…Неблагодарная кафельная печка прогорела довольно быстро, дав комнате лишь внешнее, недолгое тепло. Когда я закрывала трубу, из кухни, куда выходила дверь черного хода, донесся один звонок: к нам! Мать пошла открывать и вернулась в столовую уже с тетей Любой и ее дочкой Жозысой, моей двоюродной сестрой. Они повесили пальто на вешалку у самой печки.
НЕТ, У МЕНЯ БЫЛИ НЕ ТОЛЬКО МОЙ И МОЯ, А ЕЩЕ И НАШ С ЖОЗЬКОЙ ПРИНЦЕССИНСКИЙ МИР.
Час превращений
Лицо теш Любы, правильное, как у матери, но красновато-загрубелое, всегда выражало какую-то устрашающую фамильярность. Крепчайшее здоровье, уверенность в этом здоровье и твердая убежденность в неполноценности всех прочих так и перли, чуть не прыскали из него. Со здоровым, нагловатым закрутом вились буйные золото-рыжие волосы над этим лицом, которое сейчас родственно сияло. Тетя Люба расцеловала бабушку и мать и подошла к отцу, молча сидевшему у трюмо и крутившему ручку трофейного приемника «Телефункен», рискованно установленного на дряблой, изъеденной жучком консоли. Приемник хвастливо перечислял на черной шкале роскошные названия мировых столиц, но ловил лишь разнузданный воющий грохот глушилок. Тетя Люба хлопнула отца по плечу:
— Эт’ что т’кое, Мишк, не встр’чайшь? — Она сокращала, заглатывала почти все гласные, и это тоже брызгалось свойской, но презрительной рабфаковской фамильярностью. (Но договоримся, что я только единожды покажу все ее заглоты апострофами; как-то это тяжеловесно читается. Дальше сами догадывайтесь, а я буду передавать ее брызганья минимально.)
— Это-это-это… ра-ди-о… Лю-ба… из-из-из…
Для ее убежденной полноценности тут было самое то что надо.
— Из Лондона, счетайшь? Фигос под нос! Из Новой Деревни! Там эти штуки стоят, в буддийском храме. Слушайшь, как они шерудят?
— Да он у тебя, Люба, извинения просит, — усмехнулась мать.
— Извиняю! Бедный Мишк, все еще «это-это» выговаривает! Придется те букварь купить, вдруг да поможет!
Она раскинула руки навстречу мне:
— Ника, Ник’ля! — Это означало «Никуля». — Поди сюда, радость моя, ласточка ненаглядная! — Она прижала меня к своему новому, мешковатому, но добротному костюму, еще хранившему кисловатый железный запах ткацкого станка. — Красотка подрастает! Растут девки, Надьк, нас поджимают!

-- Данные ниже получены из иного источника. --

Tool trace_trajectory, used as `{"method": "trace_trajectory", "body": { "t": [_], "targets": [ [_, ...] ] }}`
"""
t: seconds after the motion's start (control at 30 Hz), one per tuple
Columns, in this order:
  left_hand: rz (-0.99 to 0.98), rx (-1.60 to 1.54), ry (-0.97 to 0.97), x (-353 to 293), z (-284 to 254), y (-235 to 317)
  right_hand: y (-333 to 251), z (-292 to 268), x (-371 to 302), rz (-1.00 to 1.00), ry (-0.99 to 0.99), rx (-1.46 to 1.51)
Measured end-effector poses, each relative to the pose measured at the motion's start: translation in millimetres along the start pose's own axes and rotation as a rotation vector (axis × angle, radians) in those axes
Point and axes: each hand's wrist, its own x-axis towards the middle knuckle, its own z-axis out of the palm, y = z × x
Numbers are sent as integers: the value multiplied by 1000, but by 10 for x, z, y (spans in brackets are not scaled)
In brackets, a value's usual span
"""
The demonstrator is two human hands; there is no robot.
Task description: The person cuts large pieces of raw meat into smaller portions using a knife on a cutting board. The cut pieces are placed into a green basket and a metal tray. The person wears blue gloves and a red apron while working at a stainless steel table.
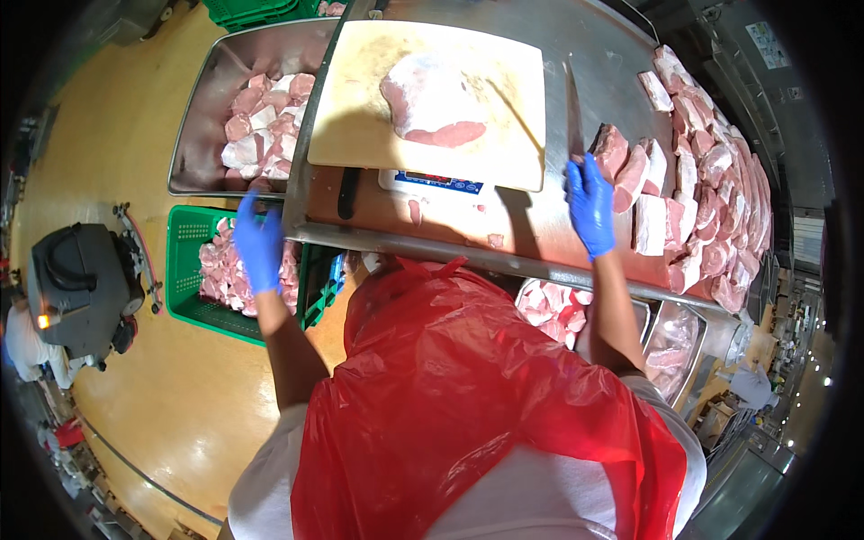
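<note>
My right hand, in a blue glove, is closed on the handle of a knife whose long blade points away from me over the steel table. My left hand, also blue-gloved, is open with fingers reaching forward between a steel tub of pork chunks and a green basket of smaller pieces. A large slab of pork with a white fat side lies on the cutting board. Beneath the board's near edge shows a scale's display.
Many pork strips are piled on the table's right. A black handle lies left of the scale. Meat containers stand below the table's front edge. A floor-cleaning machine and a person are at far left.
</note>
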Motion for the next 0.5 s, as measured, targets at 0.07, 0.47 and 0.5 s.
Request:
{"method": "trace_trajectory", "body": {
  "t": [0.07, 0.47, 0.5],
  "targets": [
    [-152, -546, -206, 343, 611, 880, -344, 223, 20, 50, 12, 98],
    [754, 106, -1001, 1584, 1474, 2166, -462, 78, -64, -68, -49, -172],
    [744, -1, -927, 1587, 1437, 2067, -461, 64, -122, -81, -65, -207]
  ]
}}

— Не слышишь ты себя, Любовь! — возмутилась мать. — Нашла кем восторгаться! С позволения сказать, охломонка, разъевшаяся, плечистая, без талии, неуклюжая! И лицо белесое, словно красок, констатируем с удивлением, в нашем роду на нее не хватило! А уж косички! Колтун на колтуне! Расчесывается ведь, прямо говоря, из-под палки! Поставишь разве рядом с твоей Жозькой?
— Брось, Надьк, Жозефина— одно, Ника— другое. Каждой булочке полагайтся свой едок. Лапочка ты моя! Саечка сдобная!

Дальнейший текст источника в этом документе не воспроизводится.